TASK TO CARRY OUT: Without including any images, output the listing below exactly.

▬▬▬▬▬▬▬▬▬▬

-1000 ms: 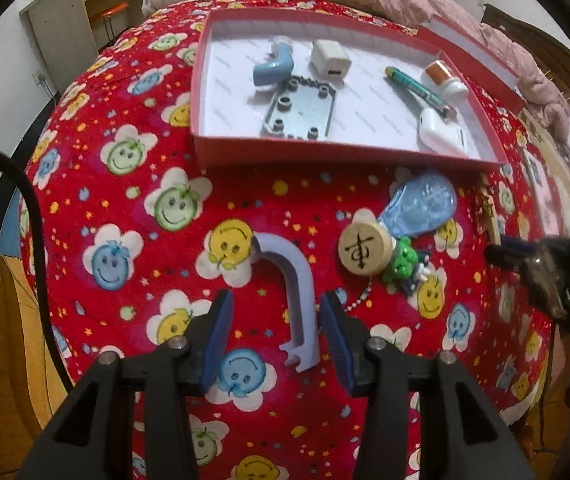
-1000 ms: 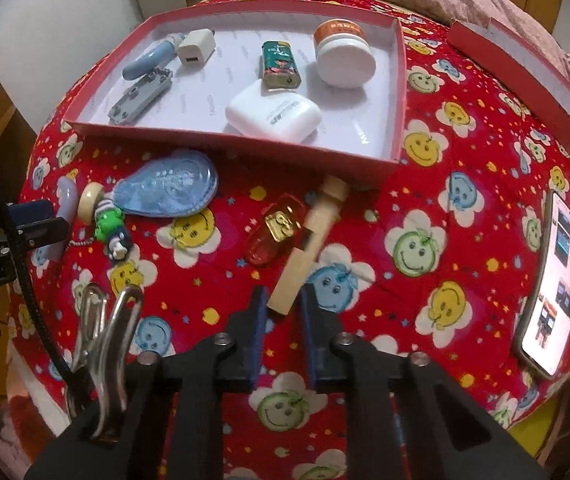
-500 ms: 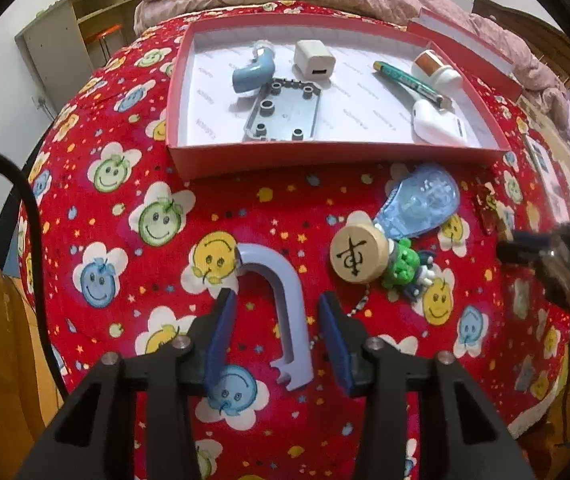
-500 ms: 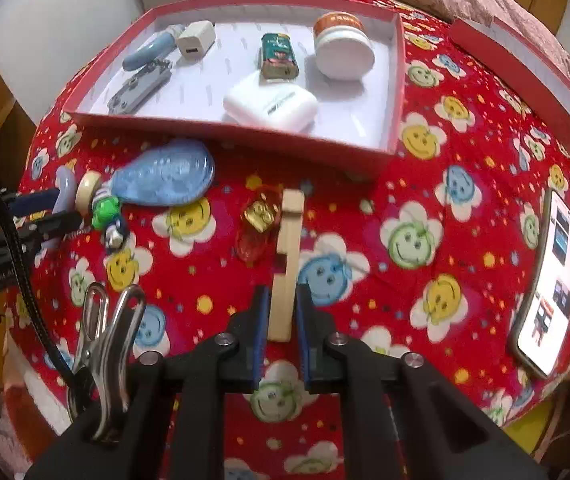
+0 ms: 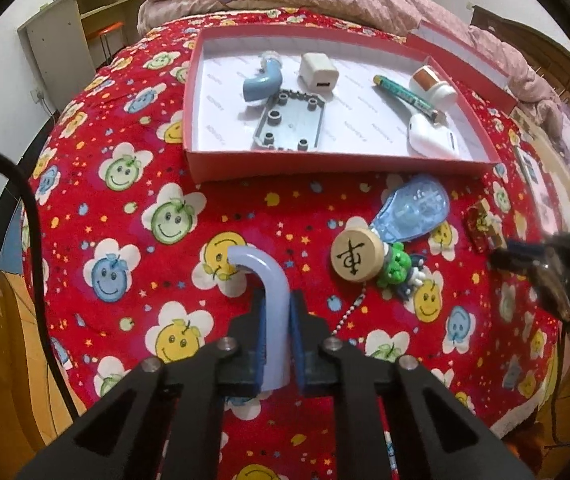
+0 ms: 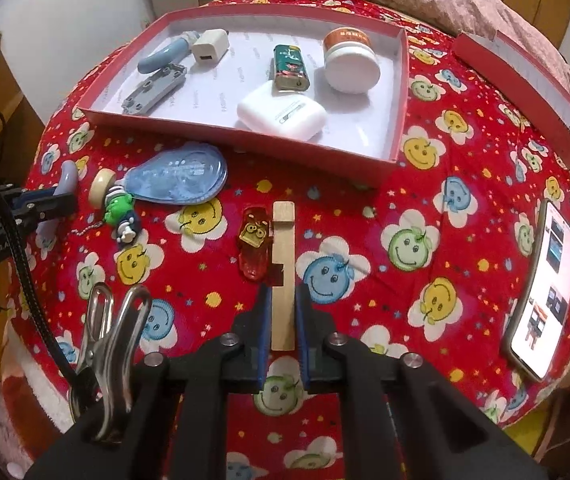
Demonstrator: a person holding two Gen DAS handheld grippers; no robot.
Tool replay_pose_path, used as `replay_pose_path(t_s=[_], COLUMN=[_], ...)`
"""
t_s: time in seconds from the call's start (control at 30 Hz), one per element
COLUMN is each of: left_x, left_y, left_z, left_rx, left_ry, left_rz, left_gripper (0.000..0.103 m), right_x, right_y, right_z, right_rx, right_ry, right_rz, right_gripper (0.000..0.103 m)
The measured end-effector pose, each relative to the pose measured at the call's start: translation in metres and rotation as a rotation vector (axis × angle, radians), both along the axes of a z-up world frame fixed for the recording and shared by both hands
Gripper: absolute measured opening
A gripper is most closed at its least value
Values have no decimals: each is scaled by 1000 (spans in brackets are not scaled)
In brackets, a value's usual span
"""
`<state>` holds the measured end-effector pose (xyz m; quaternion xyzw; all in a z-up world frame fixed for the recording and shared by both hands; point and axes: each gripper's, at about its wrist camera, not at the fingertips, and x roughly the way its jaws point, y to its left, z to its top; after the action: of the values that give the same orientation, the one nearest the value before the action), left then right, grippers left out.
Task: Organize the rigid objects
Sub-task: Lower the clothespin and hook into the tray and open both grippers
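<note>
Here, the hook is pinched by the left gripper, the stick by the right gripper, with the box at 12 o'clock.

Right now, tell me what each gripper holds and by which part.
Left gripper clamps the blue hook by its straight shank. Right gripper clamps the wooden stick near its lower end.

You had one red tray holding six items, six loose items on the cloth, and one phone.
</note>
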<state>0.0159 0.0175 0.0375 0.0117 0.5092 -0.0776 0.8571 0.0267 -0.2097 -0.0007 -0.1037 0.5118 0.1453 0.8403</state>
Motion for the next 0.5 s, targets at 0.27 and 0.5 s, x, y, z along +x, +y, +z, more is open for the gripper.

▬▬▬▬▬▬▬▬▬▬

ANSWER TO THE PROBLEM:
-1000 ms: 
-1000 ms: 
-500 ms: 
-500 ms: 
+0 ms: 
+0 ms: 
Demonstrator: a person holding two Gen DAS handheld grippers; no robot.
Tool replay_pose_path, used as `replay_pose_path(t_s=[_], COLUMN=[_], ...)`
"""
t_s: time in seconds from the call's start (control at 30 Hz), one per element
COLUMN is each of: left_x, left_y, left_z, left_rx, left_ry, left_rz, left_gripper (0.000..0.103 m), right_x, right_y, right_z, right_rx, right_ry, right_rz, right_gripper (0.000..0.103 m)
The measured end-effector pose, each relative to the pose measured at the call's start: translation in metres and rotation as a rotation vector (axis × angle, radians), both along the axes of a z-up world frame fixed for the recording and shared by both hands
Gripper: absolute measured opening
A gripper is most closed at its least value
Values have no decimals: each is scaled by 1000 (spans in brackets are not scaled)
In brackets, a value's usual span
"""
`<state>` holds the measured end-effector pose (xyz m; quaternion xyzw; all in a z-up world frame fixed for the recording and shared by both hands; point and axes: each gripper's, at about its wrist camera, not at the fingertips, and x roughly the way its jaws point, y to its left, z to its top; after the action: of the values that give the same orientation, the one nearest the value before the action), left then right, grippers left out.
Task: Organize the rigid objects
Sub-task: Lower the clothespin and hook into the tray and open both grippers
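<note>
Here, the hook is pinched by the left gripper, the stick by the right gripper, with the box at 12 o'clock.

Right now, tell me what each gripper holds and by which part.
Left gripper clamps the blue hook by its straight shank. Right gripper clamps the wooden stick near its lower end.

You had one red tray holding six items, six loose items on the cloth, and one phone.
</note>
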<state>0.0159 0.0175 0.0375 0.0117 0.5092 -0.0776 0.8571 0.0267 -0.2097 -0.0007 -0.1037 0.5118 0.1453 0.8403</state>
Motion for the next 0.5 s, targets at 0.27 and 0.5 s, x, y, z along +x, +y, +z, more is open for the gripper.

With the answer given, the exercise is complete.